Ryanair has expressed dissatisfaction with its recent business performance, leading to a 17% drop in its stock following a disappointing quarterly earnings report. The Irish budget airline reported revenue of €3.6 billion ($4 billion), which is comparable to last year’s figures. However, profits saw a significant decline, nearly halving to €336 million. CEO Michael O’Leary noted an increase in passenger traffic, with a 10% rise leading to 55 million passengers, yet emphasized that this growth has come at a cost.

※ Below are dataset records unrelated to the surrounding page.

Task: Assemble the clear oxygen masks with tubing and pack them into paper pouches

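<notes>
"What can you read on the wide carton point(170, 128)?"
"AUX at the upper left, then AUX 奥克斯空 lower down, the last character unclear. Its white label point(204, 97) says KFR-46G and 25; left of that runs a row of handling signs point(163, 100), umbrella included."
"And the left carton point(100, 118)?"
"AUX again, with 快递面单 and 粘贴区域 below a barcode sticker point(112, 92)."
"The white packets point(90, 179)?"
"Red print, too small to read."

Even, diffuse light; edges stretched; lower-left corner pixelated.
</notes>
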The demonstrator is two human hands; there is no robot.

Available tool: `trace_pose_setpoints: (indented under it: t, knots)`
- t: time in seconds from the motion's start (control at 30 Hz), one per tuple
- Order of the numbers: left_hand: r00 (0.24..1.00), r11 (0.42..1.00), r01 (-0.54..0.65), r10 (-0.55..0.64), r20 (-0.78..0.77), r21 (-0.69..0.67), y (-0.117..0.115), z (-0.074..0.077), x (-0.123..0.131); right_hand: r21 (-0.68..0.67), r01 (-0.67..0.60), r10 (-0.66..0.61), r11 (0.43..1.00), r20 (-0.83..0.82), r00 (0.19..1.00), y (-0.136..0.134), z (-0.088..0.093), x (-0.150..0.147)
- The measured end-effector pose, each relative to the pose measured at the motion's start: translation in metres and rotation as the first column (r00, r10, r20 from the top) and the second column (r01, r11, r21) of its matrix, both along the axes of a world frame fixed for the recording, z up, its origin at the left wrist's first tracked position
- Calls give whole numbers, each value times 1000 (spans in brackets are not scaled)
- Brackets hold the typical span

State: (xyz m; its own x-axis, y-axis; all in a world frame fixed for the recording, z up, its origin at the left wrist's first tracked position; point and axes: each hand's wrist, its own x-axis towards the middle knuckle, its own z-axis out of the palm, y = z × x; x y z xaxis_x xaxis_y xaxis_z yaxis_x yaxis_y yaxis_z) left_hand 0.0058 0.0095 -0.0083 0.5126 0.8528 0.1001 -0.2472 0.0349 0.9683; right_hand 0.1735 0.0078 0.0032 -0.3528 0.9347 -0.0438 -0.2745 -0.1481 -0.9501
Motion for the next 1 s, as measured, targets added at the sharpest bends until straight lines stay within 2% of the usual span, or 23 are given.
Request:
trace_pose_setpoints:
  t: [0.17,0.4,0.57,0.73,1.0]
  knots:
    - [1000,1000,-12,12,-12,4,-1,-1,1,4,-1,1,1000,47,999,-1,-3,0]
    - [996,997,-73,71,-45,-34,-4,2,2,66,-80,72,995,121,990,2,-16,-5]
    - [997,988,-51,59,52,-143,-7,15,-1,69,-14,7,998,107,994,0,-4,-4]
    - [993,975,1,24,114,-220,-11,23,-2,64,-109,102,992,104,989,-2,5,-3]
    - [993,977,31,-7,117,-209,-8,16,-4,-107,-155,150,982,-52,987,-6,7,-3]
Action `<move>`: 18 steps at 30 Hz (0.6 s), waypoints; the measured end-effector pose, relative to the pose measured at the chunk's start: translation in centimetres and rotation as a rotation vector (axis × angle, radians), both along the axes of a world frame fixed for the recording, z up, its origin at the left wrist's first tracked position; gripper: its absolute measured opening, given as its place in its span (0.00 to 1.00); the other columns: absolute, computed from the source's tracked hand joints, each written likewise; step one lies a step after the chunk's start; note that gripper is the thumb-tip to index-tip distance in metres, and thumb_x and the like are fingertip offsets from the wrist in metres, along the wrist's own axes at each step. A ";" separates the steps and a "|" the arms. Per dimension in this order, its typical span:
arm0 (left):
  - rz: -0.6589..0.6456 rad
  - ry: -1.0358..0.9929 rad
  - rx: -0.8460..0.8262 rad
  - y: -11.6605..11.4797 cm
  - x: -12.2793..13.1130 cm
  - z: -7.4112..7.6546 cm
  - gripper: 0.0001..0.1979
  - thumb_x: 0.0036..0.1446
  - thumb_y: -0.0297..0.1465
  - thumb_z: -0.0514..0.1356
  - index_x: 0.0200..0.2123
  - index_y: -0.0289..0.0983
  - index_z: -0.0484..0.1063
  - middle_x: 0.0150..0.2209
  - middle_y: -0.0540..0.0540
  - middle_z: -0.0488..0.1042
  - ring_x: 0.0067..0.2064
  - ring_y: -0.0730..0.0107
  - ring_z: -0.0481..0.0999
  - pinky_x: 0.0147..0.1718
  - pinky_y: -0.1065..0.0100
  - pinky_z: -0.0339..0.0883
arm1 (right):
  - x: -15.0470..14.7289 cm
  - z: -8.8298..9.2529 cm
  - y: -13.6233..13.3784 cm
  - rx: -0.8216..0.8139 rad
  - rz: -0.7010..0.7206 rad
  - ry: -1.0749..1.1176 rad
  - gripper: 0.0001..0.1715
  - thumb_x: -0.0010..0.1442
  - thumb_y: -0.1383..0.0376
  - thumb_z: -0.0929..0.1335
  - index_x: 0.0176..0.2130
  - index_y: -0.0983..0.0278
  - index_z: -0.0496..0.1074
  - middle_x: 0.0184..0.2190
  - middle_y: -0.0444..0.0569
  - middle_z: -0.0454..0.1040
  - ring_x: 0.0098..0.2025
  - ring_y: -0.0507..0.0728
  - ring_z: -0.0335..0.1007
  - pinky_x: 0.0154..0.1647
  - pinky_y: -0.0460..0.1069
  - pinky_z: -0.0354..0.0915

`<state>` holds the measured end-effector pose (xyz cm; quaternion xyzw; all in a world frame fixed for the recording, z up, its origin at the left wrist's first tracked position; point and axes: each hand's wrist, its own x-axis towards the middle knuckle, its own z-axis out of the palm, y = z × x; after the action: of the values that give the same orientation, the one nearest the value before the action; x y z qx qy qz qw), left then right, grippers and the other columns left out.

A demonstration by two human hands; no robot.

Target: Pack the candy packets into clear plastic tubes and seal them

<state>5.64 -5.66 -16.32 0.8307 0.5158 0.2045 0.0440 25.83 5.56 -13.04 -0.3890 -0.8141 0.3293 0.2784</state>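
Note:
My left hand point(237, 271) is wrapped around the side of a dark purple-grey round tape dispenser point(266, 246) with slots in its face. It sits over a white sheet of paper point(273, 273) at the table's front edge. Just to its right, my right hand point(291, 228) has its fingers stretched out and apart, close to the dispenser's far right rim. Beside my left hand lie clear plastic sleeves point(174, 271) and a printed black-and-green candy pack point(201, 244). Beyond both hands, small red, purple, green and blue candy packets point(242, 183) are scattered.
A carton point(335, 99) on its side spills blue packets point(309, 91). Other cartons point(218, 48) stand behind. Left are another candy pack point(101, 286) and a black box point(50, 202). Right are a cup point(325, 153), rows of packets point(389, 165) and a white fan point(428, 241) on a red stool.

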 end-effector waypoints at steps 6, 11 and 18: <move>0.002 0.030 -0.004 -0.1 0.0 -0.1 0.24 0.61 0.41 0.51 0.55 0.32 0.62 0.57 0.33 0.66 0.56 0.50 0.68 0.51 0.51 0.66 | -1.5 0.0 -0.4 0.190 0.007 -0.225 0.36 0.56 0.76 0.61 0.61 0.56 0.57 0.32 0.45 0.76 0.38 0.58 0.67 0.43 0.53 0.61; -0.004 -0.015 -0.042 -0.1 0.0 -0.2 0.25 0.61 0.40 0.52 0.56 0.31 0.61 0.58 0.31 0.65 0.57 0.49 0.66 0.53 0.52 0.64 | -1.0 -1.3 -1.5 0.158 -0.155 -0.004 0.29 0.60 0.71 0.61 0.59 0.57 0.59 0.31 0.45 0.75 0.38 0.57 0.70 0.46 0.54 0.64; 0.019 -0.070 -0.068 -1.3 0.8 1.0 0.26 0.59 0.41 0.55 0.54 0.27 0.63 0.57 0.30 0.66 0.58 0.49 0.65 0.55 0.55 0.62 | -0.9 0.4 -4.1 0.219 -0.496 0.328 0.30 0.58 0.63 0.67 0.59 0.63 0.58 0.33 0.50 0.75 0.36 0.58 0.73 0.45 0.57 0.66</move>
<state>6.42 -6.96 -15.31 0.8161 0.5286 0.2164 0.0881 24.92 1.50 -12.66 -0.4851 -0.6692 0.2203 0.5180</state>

O’Leary mentioned during the earnings call that there is a strong need to continue stimulating fares and bookings, particularly as close-in bookings for the busy summer months of July, August, and September have not met expectations. The airline is also grappling with heightened labor costs and has been affected by delays in aircraft deliveries from Boeing, a recurring issue for O’Leary.
He remarked that customers seem to be facing more financial strain compared to the initial stages of recovery from the COVID-19 pandemic, with rising inflation and stagnant economic growth impacting consumers in the European Union. This situation might lead Ryanair to operate fewer jetliners, which O’Leary suggested could be advantageous.
“We will have less capacity into summer 2025 than we are originally scheduled to have with our Boeing delivery, and then we’re into two years of essentially no capacity growth at all,” O’Leary stated. “If the consumer is going to be under pressure for the next year or 18 months, that might not be the worst place to be.”